Data items:
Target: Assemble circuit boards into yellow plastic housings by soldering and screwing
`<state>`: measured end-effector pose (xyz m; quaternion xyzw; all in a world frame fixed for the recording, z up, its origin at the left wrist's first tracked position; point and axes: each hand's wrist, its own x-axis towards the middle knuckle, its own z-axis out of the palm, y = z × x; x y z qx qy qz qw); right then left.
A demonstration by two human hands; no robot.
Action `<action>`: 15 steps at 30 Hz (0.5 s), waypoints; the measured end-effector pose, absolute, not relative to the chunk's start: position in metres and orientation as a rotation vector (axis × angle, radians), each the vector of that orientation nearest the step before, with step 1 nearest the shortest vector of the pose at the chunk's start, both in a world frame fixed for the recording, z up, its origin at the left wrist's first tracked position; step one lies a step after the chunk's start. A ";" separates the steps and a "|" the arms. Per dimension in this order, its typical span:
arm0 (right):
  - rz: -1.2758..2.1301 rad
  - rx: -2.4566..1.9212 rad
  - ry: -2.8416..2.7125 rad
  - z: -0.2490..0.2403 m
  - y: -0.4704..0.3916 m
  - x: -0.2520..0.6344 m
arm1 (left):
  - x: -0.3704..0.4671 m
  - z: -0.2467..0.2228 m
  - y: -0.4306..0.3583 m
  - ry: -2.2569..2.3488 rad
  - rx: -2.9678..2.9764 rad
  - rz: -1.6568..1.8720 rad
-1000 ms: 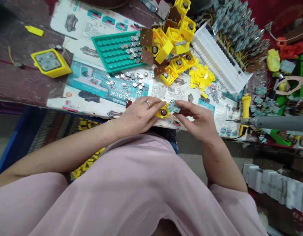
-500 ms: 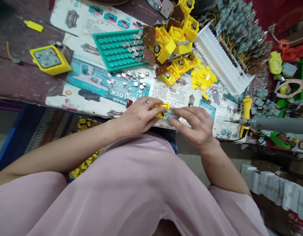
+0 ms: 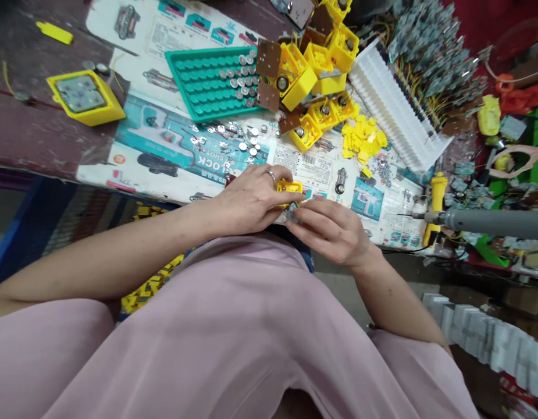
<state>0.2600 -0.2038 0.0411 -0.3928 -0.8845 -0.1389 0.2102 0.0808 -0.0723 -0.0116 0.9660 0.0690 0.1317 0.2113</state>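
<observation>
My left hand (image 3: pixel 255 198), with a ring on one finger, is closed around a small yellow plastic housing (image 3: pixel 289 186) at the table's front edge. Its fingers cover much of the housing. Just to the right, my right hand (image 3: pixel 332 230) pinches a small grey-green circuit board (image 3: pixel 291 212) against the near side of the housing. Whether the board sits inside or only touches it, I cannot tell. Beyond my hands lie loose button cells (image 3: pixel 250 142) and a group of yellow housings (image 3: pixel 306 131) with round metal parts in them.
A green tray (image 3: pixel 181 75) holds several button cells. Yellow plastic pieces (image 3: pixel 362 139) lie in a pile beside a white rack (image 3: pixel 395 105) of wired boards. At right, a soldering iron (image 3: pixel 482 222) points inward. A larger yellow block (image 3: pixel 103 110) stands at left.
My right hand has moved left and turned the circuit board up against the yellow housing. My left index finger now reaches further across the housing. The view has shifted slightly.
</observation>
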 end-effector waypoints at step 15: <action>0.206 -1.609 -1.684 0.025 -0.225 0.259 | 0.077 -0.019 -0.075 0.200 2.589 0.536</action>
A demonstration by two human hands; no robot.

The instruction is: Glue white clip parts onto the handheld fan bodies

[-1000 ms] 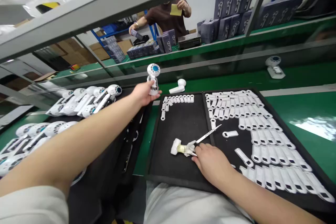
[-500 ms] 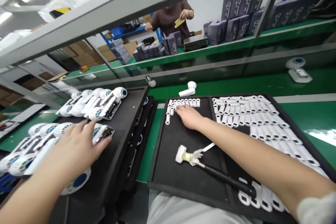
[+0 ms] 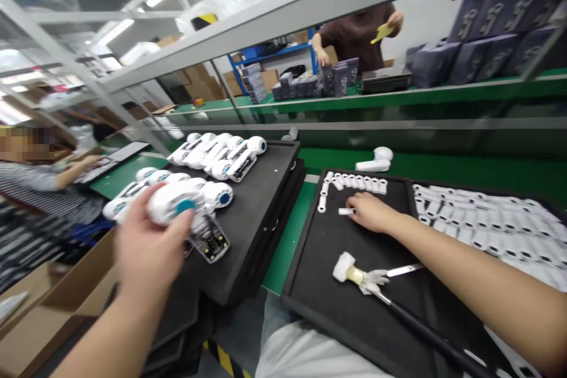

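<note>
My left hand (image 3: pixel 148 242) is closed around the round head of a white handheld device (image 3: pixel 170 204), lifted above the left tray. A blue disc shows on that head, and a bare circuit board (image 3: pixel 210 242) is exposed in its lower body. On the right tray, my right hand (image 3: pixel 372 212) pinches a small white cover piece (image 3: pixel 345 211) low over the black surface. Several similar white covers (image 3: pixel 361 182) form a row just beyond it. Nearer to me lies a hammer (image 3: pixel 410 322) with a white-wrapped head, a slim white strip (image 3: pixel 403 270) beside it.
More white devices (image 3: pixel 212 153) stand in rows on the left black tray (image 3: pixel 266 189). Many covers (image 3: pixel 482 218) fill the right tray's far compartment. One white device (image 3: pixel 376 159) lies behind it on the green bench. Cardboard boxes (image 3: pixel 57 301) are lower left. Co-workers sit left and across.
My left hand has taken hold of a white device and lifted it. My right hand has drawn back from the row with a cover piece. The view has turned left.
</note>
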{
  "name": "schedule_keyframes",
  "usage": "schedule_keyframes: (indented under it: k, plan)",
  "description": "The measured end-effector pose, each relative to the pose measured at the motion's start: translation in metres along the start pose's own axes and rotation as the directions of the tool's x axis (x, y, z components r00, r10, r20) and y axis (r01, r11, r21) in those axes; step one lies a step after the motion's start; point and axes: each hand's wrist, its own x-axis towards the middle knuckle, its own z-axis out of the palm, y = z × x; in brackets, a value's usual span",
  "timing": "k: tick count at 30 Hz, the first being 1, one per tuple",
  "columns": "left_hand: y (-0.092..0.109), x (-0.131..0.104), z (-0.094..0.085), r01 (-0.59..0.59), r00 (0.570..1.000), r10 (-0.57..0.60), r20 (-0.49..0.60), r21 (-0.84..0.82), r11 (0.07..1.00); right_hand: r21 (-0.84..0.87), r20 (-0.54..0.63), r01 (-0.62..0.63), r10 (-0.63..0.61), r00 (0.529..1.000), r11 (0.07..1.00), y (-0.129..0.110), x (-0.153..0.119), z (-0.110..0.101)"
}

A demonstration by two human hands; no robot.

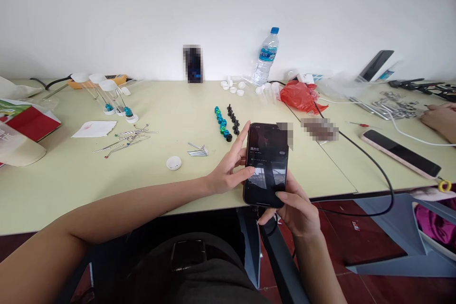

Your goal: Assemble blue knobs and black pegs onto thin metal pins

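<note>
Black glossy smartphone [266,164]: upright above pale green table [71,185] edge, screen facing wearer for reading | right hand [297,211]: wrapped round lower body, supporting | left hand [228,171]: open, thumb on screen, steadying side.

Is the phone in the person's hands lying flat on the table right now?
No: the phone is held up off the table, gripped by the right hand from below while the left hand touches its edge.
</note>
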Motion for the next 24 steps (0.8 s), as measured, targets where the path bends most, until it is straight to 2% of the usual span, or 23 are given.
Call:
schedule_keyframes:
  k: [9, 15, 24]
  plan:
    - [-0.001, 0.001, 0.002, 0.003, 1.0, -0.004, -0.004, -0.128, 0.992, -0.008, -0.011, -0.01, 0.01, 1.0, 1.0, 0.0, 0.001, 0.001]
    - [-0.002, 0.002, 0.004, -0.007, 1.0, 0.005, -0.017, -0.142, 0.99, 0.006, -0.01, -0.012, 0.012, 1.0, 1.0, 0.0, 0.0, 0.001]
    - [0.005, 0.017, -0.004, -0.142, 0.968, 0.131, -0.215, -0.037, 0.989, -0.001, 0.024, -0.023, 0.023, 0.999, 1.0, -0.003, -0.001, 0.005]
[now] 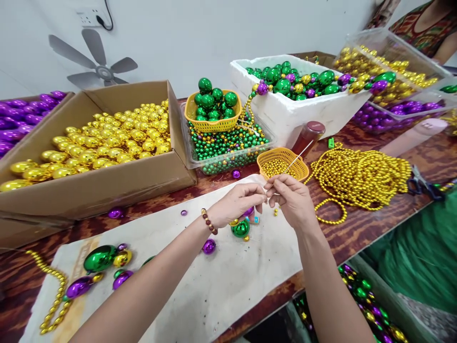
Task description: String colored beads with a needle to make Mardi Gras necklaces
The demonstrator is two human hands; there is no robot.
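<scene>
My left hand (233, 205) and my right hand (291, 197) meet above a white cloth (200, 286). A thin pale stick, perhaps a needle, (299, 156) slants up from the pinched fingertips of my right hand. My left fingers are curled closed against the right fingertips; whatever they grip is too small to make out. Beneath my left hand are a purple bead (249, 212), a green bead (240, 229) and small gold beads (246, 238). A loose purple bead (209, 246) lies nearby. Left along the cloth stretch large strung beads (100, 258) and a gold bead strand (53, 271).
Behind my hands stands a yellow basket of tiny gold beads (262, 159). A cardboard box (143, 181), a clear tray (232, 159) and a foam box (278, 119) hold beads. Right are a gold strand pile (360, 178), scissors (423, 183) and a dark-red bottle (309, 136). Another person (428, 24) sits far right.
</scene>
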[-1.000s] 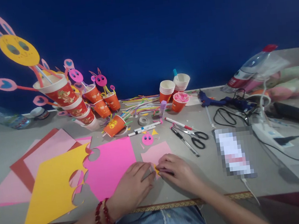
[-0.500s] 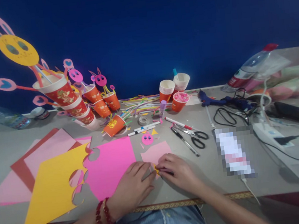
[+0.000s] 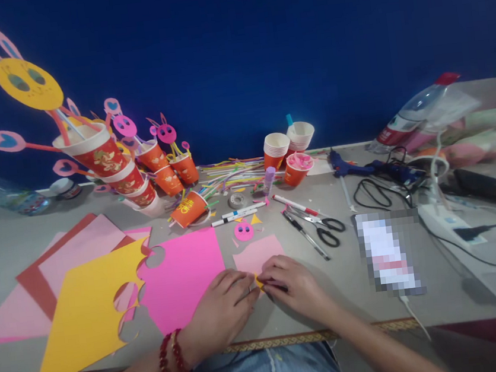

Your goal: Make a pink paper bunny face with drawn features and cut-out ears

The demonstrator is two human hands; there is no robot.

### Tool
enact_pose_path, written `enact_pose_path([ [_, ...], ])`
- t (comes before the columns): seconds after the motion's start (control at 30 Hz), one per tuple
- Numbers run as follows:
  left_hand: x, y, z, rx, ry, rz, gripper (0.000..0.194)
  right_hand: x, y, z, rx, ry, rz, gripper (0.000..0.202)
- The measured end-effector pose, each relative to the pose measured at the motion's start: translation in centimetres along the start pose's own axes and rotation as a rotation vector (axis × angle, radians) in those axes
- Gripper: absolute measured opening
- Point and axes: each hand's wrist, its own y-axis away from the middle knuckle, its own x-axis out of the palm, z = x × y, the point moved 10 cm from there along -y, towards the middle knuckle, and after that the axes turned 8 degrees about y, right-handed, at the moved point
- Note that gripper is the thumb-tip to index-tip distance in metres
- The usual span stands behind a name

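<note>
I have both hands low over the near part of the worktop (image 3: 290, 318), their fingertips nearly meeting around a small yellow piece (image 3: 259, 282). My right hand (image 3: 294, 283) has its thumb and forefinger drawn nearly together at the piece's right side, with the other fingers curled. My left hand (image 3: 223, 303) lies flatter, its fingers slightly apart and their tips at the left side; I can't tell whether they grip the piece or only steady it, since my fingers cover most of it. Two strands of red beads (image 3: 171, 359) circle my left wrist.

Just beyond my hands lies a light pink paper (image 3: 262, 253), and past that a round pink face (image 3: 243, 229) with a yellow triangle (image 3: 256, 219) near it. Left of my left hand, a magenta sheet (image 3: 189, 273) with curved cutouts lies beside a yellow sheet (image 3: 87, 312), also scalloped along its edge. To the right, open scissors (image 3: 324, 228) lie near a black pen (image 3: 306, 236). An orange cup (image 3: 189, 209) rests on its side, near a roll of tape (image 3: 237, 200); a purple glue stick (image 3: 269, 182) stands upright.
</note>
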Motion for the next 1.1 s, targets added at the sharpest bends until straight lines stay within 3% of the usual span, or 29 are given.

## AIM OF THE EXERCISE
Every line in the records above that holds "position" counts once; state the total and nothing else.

## SOLUTION TO THE PROBLEM
2